**Task description**
A stretch of the entries below is to be set down exactly, running from the line with "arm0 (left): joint" through the line with "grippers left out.", both included, and no other line.

(Data excerpts)
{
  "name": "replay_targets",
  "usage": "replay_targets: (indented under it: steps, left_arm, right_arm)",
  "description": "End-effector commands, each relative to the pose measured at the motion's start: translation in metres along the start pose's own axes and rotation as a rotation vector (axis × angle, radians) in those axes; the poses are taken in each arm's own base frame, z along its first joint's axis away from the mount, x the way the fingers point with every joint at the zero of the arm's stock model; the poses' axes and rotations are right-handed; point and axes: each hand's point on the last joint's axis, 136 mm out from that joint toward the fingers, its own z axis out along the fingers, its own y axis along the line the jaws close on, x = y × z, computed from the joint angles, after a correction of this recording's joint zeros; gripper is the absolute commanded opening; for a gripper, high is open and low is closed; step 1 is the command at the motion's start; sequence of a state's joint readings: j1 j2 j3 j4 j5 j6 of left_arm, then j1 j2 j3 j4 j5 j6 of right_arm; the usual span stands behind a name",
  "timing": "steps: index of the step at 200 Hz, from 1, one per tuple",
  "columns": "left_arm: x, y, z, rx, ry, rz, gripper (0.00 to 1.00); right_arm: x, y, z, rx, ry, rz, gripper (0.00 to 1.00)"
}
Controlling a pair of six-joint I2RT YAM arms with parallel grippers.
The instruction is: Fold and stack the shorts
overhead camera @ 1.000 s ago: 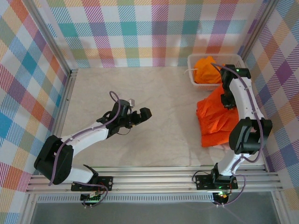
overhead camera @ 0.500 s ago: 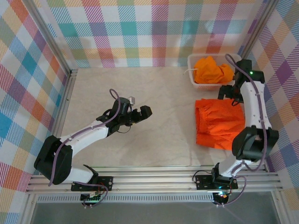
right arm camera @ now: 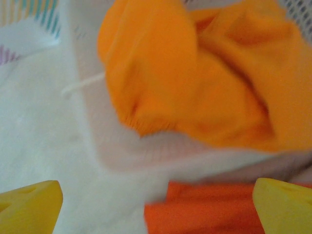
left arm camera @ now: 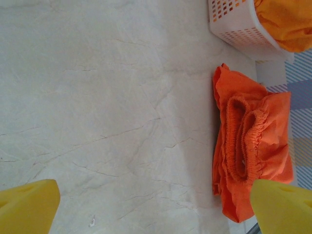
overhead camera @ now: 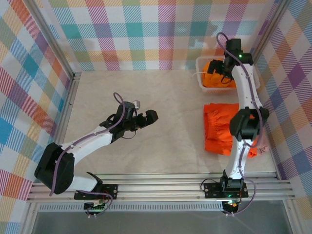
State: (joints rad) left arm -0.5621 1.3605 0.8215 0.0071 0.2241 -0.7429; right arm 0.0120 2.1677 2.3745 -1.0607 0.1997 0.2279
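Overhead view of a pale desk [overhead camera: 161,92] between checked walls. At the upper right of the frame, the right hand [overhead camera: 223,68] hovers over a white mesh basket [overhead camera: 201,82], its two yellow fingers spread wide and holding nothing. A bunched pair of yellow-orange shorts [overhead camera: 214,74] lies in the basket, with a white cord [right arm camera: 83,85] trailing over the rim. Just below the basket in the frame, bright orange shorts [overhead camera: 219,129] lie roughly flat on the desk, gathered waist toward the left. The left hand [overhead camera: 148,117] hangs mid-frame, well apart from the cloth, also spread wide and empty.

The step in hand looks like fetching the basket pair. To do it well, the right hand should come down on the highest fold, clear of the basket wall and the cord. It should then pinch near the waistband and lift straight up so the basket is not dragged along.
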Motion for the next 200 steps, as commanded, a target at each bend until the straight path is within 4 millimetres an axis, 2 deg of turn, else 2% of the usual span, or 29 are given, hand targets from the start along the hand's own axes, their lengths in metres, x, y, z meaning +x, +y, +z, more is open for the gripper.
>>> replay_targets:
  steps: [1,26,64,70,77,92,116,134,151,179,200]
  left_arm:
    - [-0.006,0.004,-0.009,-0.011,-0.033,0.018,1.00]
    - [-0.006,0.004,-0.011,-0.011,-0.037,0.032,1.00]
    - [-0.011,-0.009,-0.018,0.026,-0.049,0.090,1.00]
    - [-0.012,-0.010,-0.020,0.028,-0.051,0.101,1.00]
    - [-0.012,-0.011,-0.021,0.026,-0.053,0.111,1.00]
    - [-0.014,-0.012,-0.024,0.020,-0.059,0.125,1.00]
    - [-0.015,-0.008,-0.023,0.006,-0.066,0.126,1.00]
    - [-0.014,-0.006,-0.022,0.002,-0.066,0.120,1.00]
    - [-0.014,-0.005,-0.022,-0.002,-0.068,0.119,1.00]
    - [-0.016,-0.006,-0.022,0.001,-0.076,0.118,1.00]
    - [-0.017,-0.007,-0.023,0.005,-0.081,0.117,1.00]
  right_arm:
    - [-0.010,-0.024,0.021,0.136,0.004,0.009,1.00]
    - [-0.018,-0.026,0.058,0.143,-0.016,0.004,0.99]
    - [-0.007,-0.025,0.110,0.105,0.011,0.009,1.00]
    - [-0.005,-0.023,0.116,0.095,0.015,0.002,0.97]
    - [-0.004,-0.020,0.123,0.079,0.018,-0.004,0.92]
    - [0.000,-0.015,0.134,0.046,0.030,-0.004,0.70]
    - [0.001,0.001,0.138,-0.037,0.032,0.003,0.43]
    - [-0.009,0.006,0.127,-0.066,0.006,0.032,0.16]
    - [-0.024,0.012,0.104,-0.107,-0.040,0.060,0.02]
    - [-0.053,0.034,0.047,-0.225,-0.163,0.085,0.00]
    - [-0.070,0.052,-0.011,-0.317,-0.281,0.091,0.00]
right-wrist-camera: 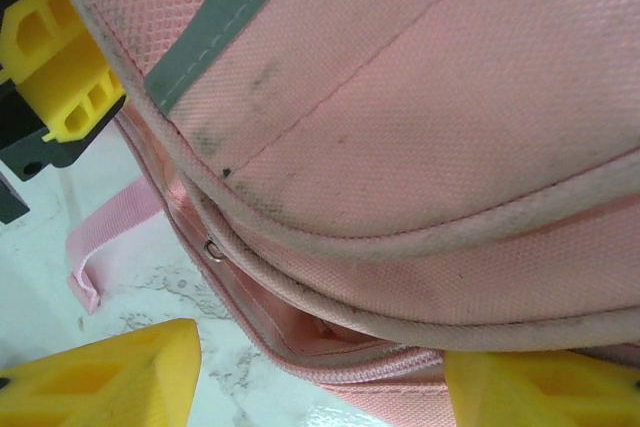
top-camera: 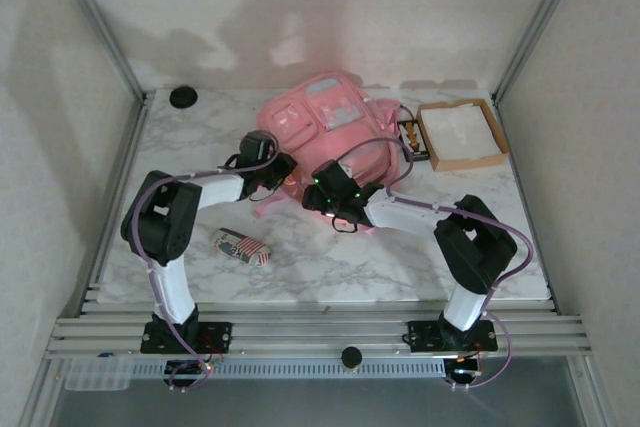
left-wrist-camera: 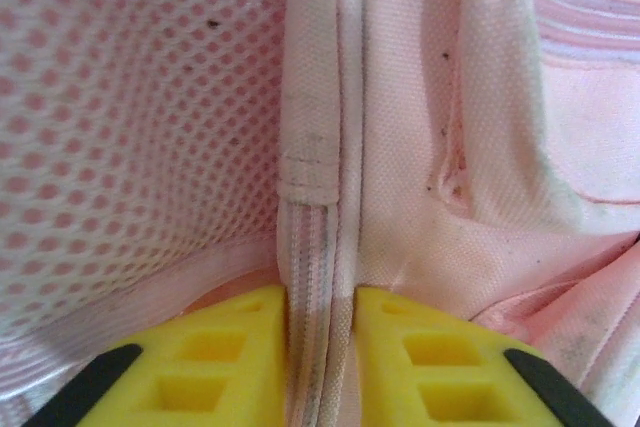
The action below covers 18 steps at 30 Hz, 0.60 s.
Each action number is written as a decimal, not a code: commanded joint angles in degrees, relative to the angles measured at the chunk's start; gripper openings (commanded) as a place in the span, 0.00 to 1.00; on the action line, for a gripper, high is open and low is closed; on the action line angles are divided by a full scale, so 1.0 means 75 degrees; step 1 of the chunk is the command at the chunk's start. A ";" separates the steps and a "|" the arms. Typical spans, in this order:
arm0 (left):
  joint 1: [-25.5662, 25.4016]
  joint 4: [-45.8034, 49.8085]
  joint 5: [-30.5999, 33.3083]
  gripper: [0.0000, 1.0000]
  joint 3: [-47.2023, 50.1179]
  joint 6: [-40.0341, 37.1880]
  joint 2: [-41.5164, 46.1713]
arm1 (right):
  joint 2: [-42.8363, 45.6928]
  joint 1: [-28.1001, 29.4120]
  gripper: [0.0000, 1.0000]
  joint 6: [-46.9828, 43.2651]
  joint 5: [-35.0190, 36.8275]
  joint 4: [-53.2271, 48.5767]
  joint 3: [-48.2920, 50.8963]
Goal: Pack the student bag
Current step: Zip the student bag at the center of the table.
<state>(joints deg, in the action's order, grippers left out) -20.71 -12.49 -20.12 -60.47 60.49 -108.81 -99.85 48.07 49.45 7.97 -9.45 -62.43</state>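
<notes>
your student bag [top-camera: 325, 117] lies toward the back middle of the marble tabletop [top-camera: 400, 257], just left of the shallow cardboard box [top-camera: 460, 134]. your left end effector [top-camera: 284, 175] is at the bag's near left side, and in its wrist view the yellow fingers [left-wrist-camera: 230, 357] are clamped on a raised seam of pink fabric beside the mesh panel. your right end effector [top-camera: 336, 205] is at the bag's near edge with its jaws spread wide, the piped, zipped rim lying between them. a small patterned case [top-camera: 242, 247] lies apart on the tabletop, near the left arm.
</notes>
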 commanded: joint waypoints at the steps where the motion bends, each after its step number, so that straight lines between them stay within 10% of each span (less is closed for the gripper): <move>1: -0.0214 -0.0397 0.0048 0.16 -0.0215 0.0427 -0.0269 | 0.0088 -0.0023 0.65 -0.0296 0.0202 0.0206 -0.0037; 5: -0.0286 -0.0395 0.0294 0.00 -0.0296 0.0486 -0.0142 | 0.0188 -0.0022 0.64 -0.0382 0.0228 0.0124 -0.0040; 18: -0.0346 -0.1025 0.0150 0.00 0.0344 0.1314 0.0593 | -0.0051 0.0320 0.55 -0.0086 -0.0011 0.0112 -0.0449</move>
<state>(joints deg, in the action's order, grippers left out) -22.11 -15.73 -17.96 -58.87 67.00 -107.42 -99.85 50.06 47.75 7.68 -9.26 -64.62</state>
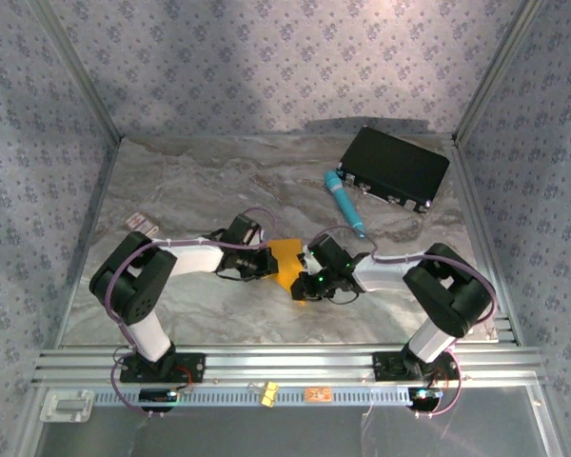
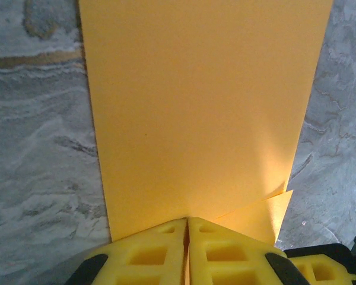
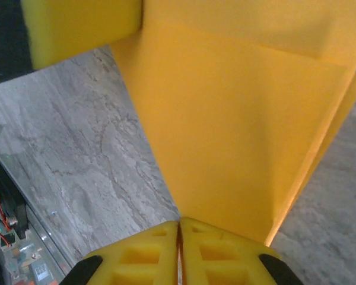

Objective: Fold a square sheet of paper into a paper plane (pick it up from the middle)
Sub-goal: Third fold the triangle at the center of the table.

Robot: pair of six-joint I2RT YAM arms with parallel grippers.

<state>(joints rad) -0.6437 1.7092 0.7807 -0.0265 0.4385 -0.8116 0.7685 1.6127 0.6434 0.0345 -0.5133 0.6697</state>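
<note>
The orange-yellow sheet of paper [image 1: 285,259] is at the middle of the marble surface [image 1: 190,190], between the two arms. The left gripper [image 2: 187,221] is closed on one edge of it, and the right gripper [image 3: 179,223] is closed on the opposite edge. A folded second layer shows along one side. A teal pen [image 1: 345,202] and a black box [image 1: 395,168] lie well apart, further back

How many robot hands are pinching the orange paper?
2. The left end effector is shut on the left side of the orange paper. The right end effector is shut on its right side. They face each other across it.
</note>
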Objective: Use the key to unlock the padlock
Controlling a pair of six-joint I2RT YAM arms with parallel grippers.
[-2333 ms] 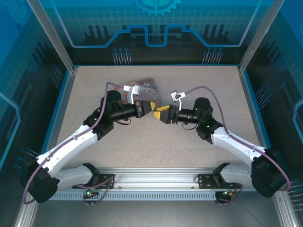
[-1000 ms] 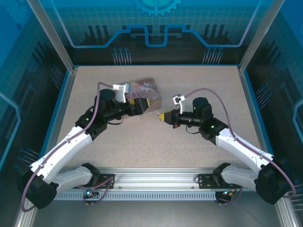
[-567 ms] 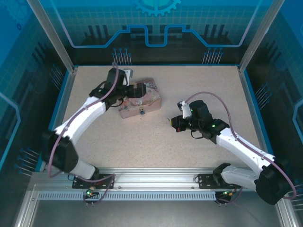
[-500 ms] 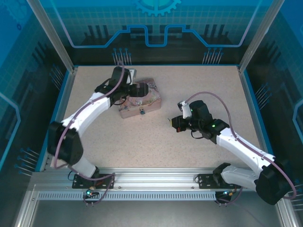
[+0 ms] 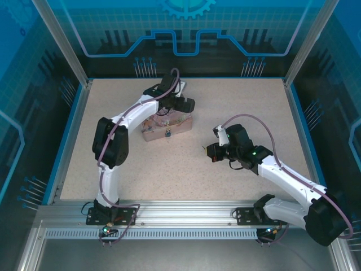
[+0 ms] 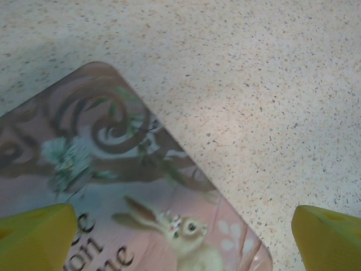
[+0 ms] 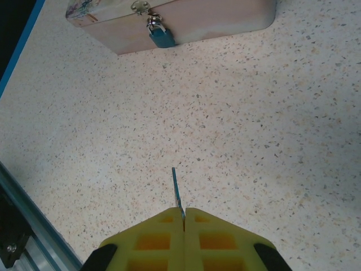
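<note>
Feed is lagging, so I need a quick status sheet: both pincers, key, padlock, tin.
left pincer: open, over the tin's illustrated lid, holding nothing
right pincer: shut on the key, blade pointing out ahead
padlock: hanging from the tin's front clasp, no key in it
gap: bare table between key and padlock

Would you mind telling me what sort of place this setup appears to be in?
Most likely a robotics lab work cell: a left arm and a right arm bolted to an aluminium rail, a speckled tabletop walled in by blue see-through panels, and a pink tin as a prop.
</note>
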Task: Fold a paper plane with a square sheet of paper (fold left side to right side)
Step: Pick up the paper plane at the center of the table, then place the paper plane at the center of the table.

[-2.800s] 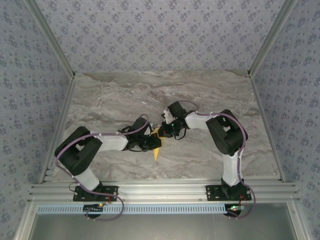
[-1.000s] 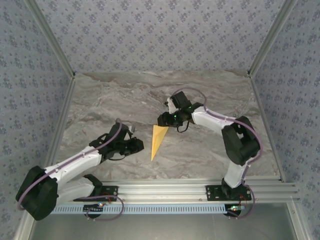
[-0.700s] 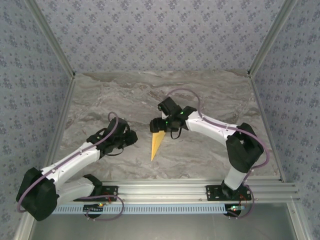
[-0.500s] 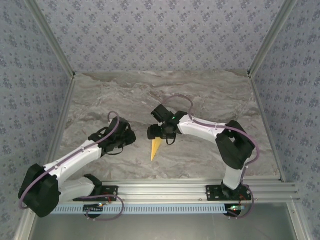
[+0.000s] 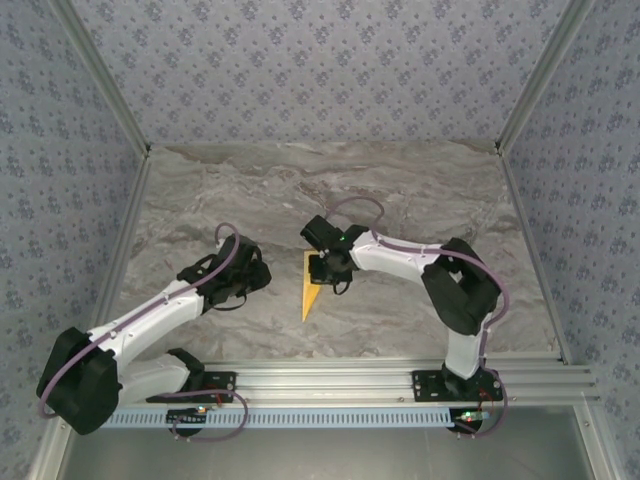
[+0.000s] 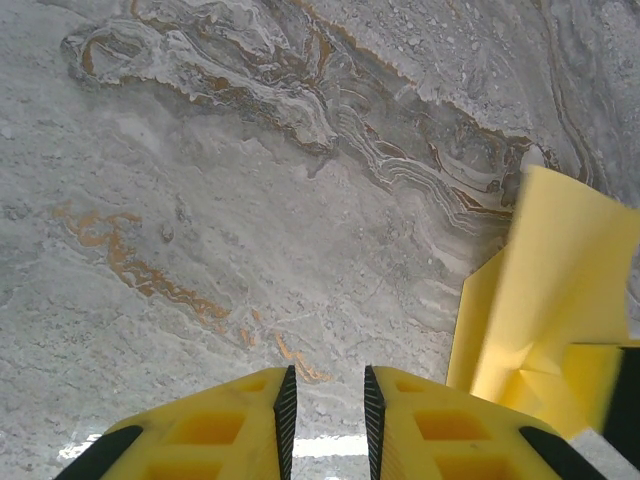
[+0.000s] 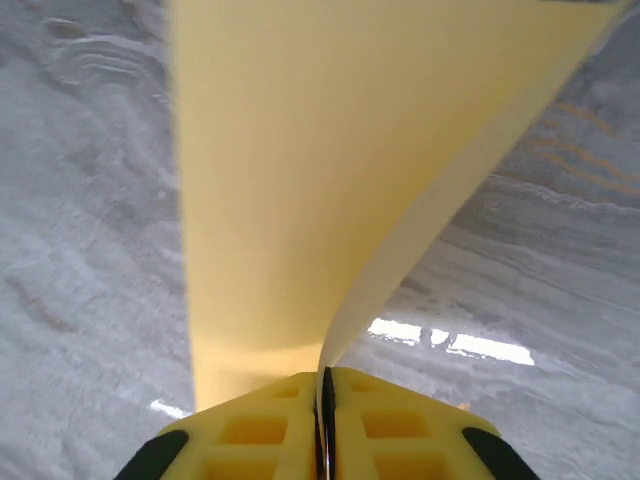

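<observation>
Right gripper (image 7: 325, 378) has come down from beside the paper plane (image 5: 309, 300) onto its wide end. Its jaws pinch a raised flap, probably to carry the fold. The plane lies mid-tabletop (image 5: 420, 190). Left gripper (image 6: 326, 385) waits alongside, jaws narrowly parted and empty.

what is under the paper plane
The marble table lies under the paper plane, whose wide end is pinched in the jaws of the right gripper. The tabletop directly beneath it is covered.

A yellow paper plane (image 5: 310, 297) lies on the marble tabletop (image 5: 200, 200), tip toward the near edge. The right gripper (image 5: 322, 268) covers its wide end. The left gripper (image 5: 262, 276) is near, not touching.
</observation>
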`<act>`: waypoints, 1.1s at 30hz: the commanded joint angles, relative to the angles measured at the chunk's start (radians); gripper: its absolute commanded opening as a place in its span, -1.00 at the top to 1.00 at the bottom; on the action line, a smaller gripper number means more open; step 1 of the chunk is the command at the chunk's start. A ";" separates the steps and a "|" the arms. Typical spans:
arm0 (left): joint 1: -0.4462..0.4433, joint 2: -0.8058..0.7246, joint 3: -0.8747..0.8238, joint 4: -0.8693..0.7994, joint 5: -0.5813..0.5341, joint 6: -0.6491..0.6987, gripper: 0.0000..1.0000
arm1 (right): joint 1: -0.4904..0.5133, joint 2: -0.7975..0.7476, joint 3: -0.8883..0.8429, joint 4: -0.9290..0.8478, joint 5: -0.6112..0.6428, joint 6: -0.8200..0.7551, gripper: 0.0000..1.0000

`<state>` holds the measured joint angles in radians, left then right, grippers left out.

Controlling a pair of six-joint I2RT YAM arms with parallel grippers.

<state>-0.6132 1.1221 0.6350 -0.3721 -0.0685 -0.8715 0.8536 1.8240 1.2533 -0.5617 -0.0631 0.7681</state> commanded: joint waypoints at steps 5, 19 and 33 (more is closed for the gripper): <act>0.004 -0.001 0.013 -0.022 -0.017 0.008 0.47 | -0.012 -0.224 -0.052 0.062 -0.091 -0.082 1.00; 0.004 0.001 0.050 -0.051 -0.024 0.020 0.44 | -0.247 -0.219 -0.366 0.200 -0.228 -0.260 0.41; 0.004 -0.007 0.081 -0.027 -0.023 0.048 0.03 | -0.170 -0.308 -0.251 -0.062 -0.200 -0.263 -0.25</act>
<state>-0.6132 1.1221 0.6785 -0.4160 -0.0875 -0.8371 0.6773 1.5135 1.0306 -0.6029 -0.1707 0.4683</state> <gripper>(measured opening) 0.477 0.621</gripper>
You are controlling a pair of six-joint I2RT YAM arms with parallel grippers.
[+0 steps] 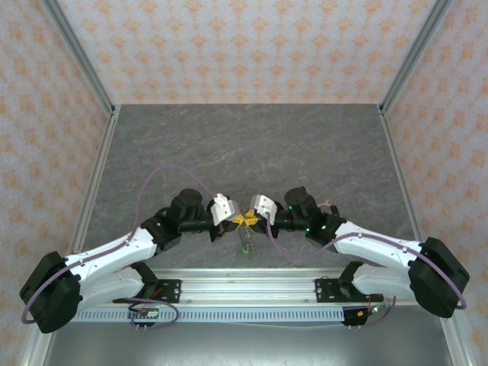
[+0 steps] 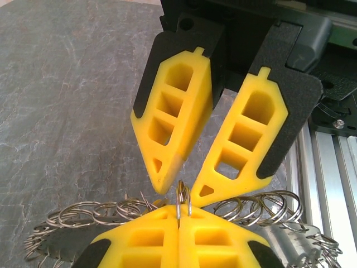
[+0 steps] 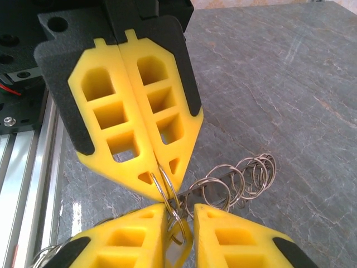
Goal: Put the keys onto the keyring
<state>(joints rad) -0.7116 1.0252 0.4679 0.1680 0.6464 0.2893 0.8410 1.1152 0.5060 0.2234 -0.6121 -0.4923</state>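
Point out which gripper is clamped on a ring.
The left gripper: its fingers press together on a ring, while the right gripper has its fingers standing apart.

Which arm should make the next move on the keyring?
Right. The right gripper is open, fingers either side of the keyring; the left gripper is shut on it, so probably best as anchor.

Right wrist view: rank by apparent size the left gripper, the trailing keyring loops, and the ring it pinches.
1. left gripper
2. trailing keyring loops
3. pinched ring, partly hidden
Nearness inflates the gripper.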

**Solved exercise**
arm0 (left): joint 1: -0.4462..0.4433, joint 2: -0.8058..0.7246, joint 3: -0.8747..0.8238, joint 4: -0.8693..0.7994, joint 5: -0.5813..0.5341, joint 6: -0.6491..0.6987, gripper: 0.0000..1.0000
arm1 (right): joint 1: -0.4904..0.5133, joint 2: -0.7975..0.7476, joint 3: -0.8883..0.8429, joint 4: -0.9290..0.8478, joint 5: -0.6112..0.6428, joint 6: -0.8200..0.7551, gripper: 0.0000..1.0000

`<state>` holds the measured joint angles in radians, left then right, grippers left out.

The output for this exercise is finished.